__TASK BRIEF__.
While you copy the lines below, skip the pictures and keep the rest exact.

Top of MATERIAL PROVIDED

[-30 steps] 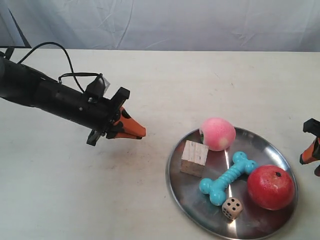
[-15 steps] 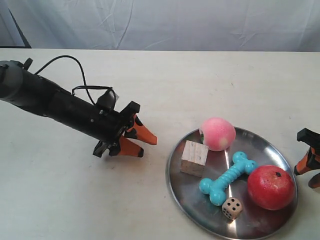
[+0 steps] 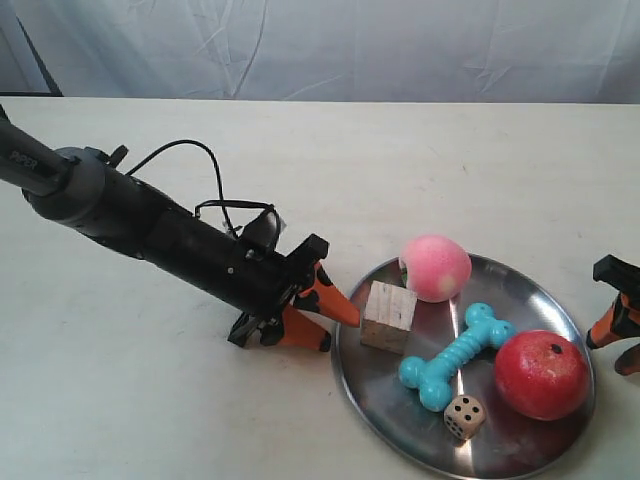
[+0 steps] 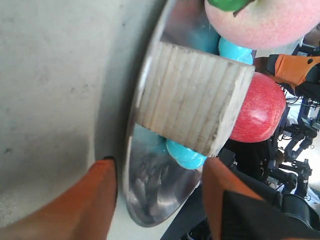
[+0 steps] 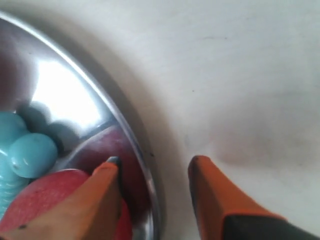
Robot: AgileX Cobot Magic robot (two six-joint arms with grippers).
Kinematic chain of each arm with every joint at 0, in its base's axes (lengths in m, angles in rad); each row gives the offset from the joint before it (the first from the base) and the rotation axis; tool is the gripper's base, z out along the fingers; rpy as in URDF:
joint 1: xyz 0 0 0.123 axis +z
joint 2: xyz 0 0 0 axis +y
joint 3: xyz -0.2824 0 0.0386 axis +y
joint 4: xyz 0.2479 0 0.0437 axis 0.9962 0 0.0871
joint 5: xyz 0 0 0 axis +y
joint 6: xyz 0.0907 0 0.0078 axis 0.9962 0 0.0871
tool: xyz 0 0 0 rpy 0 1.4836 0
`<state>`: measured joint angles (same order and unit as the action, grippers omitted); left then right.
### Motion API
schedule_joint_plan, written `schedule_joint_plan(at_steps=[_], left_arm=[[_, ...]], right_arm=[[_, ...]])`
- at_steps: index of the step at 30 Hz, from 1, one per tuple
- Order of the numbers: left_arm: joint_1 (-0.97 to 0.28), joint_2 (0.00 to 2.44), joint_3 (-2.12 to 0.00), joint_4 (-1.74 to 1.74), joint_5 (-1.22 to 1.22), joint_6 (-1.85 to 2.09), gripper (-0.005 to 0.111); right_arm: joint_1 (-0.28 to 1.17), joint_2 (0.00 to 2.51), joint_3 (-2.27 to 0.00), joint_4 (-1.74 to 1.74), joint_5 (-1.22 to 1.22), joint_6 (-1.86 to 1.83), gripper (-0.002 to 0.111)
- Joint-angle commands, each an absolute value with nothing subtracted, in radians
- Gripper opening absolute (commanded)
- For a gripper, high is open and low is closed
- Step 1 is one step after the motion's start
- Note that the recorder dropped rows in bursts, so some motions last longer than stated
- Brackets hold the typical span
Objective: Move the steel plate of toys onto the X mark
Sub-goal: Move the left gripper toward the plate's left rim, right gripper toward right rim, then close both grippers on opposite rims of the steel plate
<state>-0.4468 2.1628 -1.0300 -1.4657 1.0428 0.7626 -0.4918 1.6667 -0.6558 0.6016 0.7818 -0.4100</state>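
The steel plate (image 3: 380, 390) lies on the bench (image 3: 150, 420) at the exterior frame's lower right. The left gripper (image 3: 340, 332) has its jaws apart astride the rim beside the wooden cube (image 3: 389, 316). The right gripper (image 5: 155, 161), jaws also apart, straddles the rim by the apple (image 3: 541, 374).

The plate (image 3: 395, 410) is silver, peach (image 3: 435, 267) pink, apple (image 3: 541, 374) red, bone (image 3: 455, 357) teal, cube (image 3: 389, 316) pale wood-grained, die (image 3: 463, 417) beige, dark-dotted.

left arm (image 3: 150, 235): black tube | cable (image 3: 186, 143): black loop | claw fingers (image 3: 330, 300): orange wedges
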Motion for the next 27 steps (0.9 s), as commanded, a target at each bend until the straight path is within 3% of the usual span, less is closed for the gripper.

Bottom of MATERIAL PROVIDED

__RESPONSE AREA__.
[-30 steps] 
[-15 steps] 
[+0 steps] 
[+0 steps] 
[+0 steps] 
Robot: AgileX Cobot Magic robot (two six-joint arms with grippers).
Kinematic chain of each arm with every joint at 0, in its base's axes (lengths in m, angles in rad); each row gives the offset from the joint before it (the first from the base) and the rotation axis; tool is the gripper's base, z out along the fingers; rpy as in URDF:
joint 1: xyz 0 0 0.123 axis +z
joint 2: xyz 0 0 0 axis +y
joint 3: xyz -0.2824 0 0.0386 axis +y
joint 4: xyz 0.2479 0 0.0437 axis 0.9962 0 0.0871
joint 5: xyz 0 0 0 axis +y
joint 6: xyz 0.0907 0 0.0078 axis 0.9962 0 0.0871
tool: xyz 0 0 0 rpy 0 1.4836 0
`<state>`: measured joint angles (same order and unit as the action, grippers omitted); left then right.
### Motion API
schedule_joint_plan, written `schedule_joint_plan(at_steps=[_], left_arm=[[_, ...]], right_arm=[[_, ...]])`
- at_steps: index of the step at 30 Hz, from 1, one per tuple
- Order of the numbers: left_arm: joint_1 (-0.97 to 0.28), joint_2 (0.00 to 2.44), joint_3 (-2.12 to 0.00), joint_4 (-1.74 to 1.74), joint_5 (-1.22 to 1.22), joint_6 (-1.85 to 2.09), gripper (-0.005 to 0.111); right_arm: joint_1 (-0.28 to 1.17), joint_2 (0.00 to 2.51), joint_3 (-2.27 to 0.00), joint_4 (-1.74 to 1.74), joint_5 (-1.22 to 1.22), joint_6 (-1.86 to 1.83), gripper (-0.002 to 0.111)
- Joint-angle commands, each an absolute value with nothing subtracted, in radians
- Gripper opening absolute (commanded)
- For a gripper, high is open and low is closed
- Step 1 is one step after the motion's start
- Note that the recorder dropped rows in bursts, so some motions last longer than stated
- Brackets hold the typical span
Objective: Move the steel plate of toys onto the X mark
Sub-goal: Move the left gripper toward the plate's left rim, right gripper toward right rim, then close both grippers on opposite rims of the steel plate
<state>-0.4468 2.1628 -1.0300 -1.4657 1.0428 0.7626 -0.4918 1.6667 -0.6558 0.6016 0.7818 -0.4100</state>
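The steel plate (image 3: 380, 390) lies on the bench (image 3: 150, 420) at the exterior frame's lower right. The left gripper (image 3: 340, 332) has its jaws apart astride the rim beside the wooden cube (image 3: 389, 316). The right gripper (image 5: 155, 161), jaws also apart, straddles the rim by the apple (image 3: 541, 374).

The plate (image 3: 395, 410) is silver, peach (image 3: 435, 267) pink, apple (image 3: 541, 374) red, bone (image 3: 455, 357) teal, cube (image 3: 389, 316) pale wood-grained, die (image 3: 463, 417) beige, dark-dotted.

left arm (image 3: 150, 235): black tube | cable (image 3: 186, 143): black loop | claw fingers (image 3: 330, 300): orange wedges
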Motion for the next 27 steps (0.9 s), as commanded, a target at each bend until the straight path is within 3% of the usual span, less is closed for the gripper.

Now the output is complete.